Bauindustrie "Zu wenig Kompetenz"

Wolfgang Finck, Präsident des Bauindustrieverbandes Sachsen-Anhalt, kritisiert die Vergabe von Bauaufträgen durch die öffentliche Hand.

24.07.2015, 23:01

Herr Finck, bei öffentlichen Bauten wird der Wettbewerb zwischen den Bauunternehmen vor allem durch den Preis entschieden. Sie halten das für falsch. Warum?

Wolfgang Finck: Der Preis darf bei einer Auftragsvergabe nicht das entscheidende Kriterium sein. Ich finde die Einbeziehung qualitativer Kriterien in die Wertung der Angebote muss im Vordergrund stehen und damit die Wirtschaftlichkeit des Bauprojekts über seinen gesamten Lebenszyklus. Der zuständige Verwaltungsbeamte im Baudezernat einer Stadt oder einer Kommune entscheidet aber meist nur nach dem Preis. Das ist bedauerlich und für alle nachteilig.

Warum ist das so?

Bei vielen Mitarbeitern in den Verwaltungen ist zu wenig Kompetenz vorhanden, um überhaupt beurteilen zu können, ob es sich um ein gutes, wirtschaftliches Angebot handelt oder nicht. Den Mitarbeitern fehlt aber nicht nur das technische Wissen, sondern auch der Mut. Wir beobachten, dass viele Beamte den Weg des geringsten Widerstandes gehen, weil sie gegenüber ihren Vorgesetzten Rechenschaft ablegen müssen. Sie sichern sich ab, indem das günstigste Angebot genommen wird.

Wie wollen Sie das verändern?

Der Staat braucht mehr Bauherrenkompetenz.

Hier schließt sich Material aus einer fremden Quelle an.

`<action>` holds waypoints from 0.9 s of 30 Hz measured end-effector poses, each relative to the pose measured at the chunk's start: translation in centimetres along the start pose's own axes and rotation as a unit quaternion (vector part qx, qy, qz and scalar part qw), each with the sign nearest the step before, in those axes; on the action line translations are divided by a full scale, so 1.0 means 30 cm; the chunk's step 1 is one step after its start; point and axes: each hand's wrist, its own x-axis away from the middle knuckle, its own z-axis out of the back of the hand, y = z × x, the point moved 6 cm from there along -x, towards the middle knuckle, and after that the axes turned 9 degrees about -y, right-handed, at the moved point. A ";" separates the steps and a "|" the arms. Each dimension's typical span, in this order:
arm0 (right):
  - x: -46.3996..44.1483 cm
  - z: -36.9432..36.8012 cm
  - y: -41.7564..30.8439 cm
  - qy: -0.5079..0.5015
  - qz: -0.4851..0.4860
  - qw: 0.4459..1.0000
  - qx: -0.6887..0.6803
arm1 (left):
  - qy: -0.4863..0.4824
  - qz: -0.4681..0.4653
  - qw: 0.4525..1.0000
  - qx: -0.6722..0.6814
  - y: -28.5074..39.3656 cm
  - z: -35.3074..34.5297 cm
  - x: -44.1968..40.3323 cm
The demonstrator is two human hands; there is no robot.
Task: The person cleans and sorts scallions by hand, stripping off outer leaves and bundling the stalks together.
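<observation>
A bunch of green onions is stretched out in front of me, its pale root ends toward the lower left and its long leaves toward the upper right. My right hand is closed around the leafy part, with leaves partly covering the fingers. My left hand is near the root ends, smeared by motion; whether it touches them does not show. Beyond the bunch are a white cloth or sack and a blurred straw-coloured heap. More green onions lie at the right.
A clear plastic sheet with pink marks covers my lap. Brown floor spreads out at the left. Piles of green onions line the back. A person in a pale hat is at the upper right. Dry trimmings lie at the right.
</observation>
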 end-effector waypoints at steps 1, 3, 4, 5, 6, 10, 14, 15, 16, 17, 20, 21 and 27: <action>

Die öffentliche Hand hat ihre Personalstruktur immer weiter ausgedünnt. Es gibt zu wenige gut ausgebildete Leute. Aus vielen Bauherrenaufgaben zieht sich der Staat zurück. Der Staat ist selber schuld, wenn sich Bauarbeiten in die Länge ziehen, weil Firmen pleite gehen, die bei ihren Aufträgen zu knapp kalkuliert haben. Eigentlich brauchen sich die Bauverwaltungen lediglich an die VOB (Vergabe- und Vertragsordnung für Bauleistungen) als Richtlinie zur Vergabe von Bauaufträgen halten. Dort ist ganz klar festgelegt, dass der Wirtschaftlichste den Zuschlag erhält, nicht der Günstigste. Zum Beispiel sind Qualität und Nebenangebote stärker zu berücksichtigen. Es muss sich also nicht das Regelwerk verändern, sondern wir brauchen mehr Kompetenz und Mut in den Verwaltungen.

Auch Bauunternehmen in Sachsen-Anhalt müssen sich verändern. Seit Jahren geht die Anzahl der Lehrlinge zurück. Wie wollen Sie den Trend stoppen?

Wir müssen als Baubranche doppelt klotzen und die Werbetrommel rühren. Leider ist das Bild vom Bau unter den jungen Leuten nicht das Beste. Dreck und Lärm, frühes Aufstehen und körperlich anstrengende Arbeit schreckt viele ab. Die Betriebe sind selbst gefragt, um sich attraktiv zu machen. Viele gehen in Schulen vor Ort, um bereits früh eine Bindung zu potentiellen Lehrlingen aufzubauen. Einige Firmen bieten ihren Auszubildenden spezielle Boni, etwa eine zusätzliche Altersvorsorge, die Finanzierung des Führerscheins oder ein Smartphone. Das sind Kleinigkeiten, aber da müssen Unternehmen erfinderisch sein.

Hilft Ihnen bei der Bewältigung des Fachkräftemangels auch die Digitalisierung?

Ja. Durch die vielen Automatismen und Arbeiten, die von Computern abgenommen werden, bieten sich durchaus Einsparpotentiale. Durch die Erhöhung der Produktivität, die mit dem digitalen Wandel einhergeht, können wir durchaus den Fachkräftemangel ein Stück weit auffangen.